100ms, 1-10Gbps?, without ANY OTHER sessions present? in the test cases, we often see people spending sometime at
places like CERN, SLAC, and so forth, waiting for a new optical link to be commissioned, before they get to be
abler to run their experiment - how long does one have to wait before the link routinely has 100s or 1000s of flows
on it? at which point why are we trying to get 100% of the capacity in less than the normal time

another side to this motivational chasm seems to me to be: if we have a really really large file to transfer, does
it matter if we have to wait 100s of RTTs before we get to near line rate? frankly, if its a matter of a GRID FTP
to move a bunch of astro, or HEP or genome data, then there's going to be hours if not days of CPU time at the far
end anyhow, so  a few 10s of seconds to get up to line rate is really neaither here nor there (and there are of
course more than 1 HEP physicist going to be waiting for LHC data, and more than one genetecist looking at genome
data, so again, what is the SHARE of the link we are targetting to get to?)?

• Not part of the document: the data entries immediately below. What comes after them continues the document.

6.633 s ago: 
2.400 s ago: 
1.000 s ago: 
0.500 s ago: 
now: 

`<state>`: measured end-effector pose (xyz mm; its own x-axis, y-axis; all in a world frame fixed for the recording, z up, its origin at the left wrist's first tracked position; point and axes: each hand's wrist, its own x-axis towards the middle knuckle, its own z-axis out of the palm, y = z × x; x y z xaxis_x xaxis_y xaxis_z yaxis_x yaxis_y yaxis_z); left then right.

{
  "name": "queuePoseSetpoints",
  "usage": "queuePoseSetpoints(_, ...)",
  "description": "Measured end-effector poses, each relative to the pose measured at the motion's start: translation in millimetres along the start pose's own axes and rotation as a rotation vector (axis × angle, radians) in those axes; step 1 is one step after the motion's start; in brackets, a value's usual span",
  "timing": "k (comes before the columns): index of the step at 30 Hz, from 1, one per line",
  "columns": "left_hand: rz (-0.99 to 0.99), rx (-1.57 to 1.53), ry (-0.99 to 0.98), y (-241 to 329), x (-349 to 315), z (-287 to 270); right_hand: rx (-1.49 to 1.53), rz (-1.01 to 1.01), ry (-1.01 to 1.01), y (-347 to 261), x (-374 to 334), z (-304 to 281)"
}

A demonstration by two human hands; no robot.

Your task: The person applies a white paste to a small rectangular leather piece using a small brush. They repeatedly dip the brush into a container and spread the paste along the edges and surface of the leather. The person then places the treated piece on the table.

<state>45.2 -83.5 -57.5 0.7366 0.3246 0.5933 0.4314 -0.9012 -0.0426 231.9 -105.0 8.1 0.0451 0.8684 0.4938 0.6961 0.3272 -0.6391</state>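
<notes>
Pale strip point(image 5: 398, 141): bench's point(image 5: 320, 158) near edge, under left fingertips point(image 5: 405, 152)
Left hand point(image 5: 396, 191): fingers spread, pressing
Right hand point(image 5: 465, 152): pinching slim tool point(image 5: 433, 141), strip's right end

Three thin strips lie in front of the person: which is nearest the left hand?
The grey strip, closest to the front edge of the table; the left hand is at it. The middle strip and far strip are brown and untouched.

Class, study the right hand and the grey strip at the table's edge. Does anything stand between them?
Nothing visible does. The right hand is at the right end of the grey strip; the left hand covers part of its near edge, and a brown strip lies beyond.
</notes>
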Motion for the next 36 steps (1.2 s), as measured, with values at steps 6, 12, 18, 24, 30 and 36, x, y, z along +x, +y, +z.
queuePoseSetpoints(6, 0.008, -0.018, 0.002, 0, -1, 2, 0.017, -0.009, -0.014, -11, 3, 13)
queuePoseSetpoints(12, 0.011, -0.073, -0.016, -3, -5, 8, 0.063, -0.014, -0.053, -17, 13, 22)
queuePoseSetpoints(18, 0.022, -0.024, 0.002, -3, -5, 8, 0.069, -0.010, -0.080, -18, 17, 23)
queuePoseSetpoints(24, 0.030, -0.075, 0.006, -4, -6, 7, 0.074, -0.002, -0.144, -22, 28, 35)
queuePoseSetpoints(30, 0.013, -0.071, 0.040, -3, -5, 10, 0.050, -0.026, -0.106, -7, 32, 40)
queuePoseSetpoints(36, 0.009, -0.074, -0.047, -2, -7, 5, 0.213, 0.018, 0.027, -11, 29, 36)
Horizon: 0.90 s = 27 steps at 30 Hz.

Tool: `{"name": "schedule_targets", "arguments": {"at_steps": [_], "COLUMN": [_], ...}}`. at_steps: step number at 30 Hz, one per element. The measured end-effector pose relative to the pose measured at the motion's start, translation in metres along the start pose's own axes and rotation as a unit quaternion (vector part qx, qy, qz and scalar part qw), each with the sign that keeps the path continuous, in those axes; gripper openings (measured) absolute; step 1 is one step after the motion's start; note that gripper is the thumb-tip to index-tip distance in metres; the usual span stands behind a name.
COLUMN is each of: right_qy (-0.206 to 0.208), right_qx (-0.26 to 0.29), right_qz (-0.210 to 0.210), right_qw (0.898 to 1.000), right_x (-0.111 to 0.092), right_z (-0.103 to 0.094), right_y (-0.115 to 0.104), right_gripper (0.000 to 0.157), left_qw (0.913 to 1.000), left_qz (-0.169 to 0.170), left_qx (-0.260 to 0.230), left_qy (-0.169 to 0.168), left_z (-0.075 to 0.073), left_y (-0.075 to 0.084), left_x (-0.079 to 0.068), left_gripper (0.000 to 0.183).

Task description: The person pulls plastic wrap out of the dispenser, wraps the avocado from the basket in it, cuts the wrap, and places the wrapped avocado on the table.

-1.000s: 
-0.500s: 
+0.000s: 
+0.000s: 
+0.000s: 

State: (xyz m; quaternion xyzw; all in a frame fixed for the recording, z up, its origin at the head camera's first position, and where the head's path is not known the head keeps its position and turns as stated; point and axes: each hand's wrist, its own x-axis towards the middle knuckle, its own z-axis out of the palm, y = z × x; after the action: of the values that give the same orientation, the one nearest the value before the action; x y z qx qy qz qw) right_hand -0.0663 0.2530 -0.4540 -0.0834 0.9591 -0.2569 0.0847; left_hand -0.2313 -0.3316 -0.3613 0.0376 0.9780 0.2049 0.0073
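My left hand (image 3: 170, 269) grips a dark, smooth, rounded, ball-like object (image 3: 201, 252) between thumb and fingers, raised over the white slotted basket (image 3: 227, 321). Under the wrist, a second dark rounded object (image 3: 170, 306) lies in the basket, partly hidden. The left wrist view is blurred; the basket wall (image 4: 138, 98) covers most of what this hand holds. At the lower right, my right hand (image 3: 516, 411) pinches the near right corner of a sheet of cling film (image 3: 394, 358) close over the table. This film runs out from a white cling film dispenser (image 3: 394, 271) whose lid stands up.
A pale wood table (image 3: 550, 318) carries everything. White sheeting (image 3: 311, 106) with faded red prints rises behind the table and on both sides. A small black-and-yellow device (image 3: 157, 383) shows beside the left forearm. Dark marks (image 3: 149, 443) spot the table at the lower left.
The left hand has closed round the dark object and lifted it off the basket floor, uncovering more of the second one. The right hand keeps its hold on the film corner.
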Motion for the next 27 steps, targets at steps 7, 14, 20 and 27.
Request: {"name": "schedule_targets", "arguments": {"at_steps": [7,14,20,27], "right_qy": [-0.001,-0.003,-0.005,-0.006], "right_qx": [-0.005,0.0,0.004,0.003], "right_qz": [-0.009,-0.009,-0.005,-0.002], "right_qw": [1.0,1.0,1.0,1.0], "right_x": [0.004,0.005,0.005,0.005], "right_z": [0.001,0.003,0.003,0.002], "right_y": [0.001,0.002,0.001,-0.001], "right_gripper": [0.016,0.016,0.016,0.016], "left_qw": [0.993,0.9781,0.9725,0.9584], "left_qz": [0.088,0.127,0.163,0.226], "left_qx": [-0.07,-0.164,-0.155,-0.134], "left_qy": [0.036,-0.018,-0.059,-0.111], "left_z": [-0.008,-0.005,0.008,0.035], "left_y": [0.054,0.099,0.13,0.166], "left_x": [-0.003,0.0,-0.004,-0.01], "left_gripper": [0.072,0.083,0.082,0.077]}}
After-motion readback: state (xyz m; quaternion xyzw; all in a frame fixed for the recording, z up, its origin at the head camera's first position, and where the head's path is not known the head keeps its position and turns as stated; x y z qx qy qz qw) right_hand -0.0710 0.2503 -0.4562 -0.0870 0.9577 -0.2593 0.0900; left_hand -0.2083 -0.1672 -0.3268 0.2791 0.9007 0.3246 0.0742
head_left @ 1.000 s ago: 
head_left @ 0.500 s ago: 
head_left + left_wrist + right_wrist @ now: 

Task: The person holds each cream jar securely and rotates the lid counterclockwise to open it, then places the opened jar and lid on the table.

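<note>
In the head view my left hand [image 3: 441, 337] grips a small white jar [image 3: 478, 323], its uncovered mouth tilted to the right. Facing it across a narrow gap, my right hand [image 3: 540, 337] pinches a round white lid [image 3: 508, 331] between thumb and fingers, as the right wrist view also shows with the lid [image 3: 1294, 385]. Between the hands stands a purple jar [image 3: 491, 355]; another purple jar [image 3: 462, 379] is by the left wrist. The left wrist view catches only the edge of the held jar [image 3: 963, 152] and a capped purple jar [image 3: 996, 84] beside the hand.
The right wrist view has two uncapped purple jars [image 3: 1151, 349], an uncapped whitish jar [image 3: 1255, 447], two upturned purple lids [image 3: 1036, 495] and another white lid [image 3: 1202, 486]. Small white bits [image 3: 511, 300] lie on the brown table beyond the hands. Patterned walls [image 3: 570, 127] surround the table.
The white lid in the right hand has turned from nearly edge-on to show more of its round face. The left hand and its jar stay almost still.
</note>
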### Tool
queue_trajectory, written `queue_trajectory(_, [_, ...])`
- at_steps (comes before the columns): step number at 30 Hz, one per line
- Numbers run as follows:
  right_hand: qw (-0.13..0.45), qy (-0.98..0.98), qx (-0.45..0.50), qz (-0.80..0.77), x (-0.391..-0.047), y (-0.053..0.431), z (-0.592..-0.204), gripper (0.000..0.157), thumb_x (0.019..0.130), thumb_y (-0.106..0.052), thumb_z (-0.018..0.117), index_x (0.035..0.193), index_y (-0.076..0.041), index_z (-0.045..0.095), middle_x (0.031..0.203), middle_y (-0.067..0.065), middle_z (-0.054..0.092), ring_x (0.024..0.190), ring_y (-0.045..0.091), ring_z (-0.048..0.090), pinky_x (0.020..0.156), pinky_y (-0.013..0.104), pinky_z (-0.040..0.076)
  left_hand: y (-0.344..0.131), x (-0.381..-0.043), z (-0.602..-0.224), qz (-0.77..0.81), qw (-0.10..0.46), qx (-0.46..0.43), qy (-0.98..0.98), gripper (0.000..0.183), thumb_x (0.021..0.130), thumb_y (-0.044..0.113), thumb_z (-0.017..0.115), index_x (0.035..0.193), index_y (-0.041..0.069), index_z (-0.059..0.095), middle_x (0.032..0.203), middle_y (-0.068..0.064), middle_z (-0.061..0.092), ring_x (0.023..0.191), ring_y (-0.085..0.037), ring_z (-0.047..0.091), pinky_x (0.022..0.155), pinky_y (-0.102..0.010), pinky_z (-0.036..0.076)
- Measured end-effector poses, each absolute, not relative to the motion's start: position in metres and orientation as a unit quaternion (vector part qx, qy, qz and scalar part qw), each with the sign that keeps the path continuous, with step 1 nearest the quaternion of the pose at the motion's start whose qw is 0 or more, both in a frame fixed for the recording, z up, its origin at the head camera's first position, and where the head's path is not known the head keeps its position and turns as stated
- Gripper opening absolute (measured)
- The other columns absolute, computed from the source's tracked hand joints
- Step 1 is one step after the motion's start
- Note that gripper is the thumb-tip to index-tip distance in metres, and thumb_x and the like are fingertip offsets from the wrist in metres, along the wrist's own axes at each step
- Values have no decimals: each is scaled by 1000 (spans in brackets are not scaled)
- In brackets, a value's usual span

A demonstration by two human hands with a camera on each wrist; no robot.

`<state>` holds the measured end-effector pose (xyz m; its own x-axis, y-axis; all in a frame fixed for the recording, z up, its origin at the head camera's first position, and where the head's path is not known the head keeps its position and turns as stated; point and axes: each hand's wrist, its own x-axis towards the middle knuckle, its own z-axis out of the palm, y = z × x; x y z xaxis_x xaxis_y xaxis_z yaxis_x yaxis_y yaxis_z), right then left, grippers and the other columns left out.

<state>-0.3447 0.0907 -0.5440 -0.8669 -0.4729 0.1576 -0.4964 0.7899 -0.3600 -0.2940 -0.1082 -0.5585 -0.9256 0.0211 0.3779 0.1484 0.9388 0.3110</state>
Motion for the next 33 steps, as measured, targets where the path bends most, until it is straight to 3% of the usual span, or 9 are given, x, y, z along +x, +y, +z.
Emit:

so of course then there's the argument that with even fiber optic loss rate, TCP on its own, on 
a truly super duper fast link with sufficient RTT, will never even get to line rate, coz the
time to get from half rate to full (i.e. 1 packet per rtt, so W/2 RTTs where W = capacity/RTT), is long enough to
always see a random loss which fools the TCP - this last point is fixed simply by running SACK properly ,and
admiting there might be merely TWO tcps and random losses, although bursty at the bit level, are hardly likely to
correlate at the packet level, especially not across the large MTUs we might use on these links.

[note also none of the Big Science TCP users with these typoes of datarates pretend to have humans at the end
points -while there are people connecting CAVEs and other VR systems to phsyics simulation systerms, the data rates
are things we managed to do rather a long time back....usually - often one can move a lot of the computer model to
the right end of the net to achieve the right mix of throughput/latency even there, too so I am doubtful people
need more than about 250Mbps that HDTV types ask for)

So, back to economics - in general, we have a network which is speeding up in all places - in the core it is
speeding up for 2 reasons
1/ number of users-  primary reason I believe
1/ access link speed up - secondary (but I could be wrong)

access links speed up in 2 general ways
i) we replace site 10baseT with 100baseT with GigE with 10GigE etc -this is really corporate or server side stuff.
ii) we (on a logistical long time scale) replace individual user lines or SMEs lines with soemthing a bit better
(modem -> DSL, dialup to cable modem, etc)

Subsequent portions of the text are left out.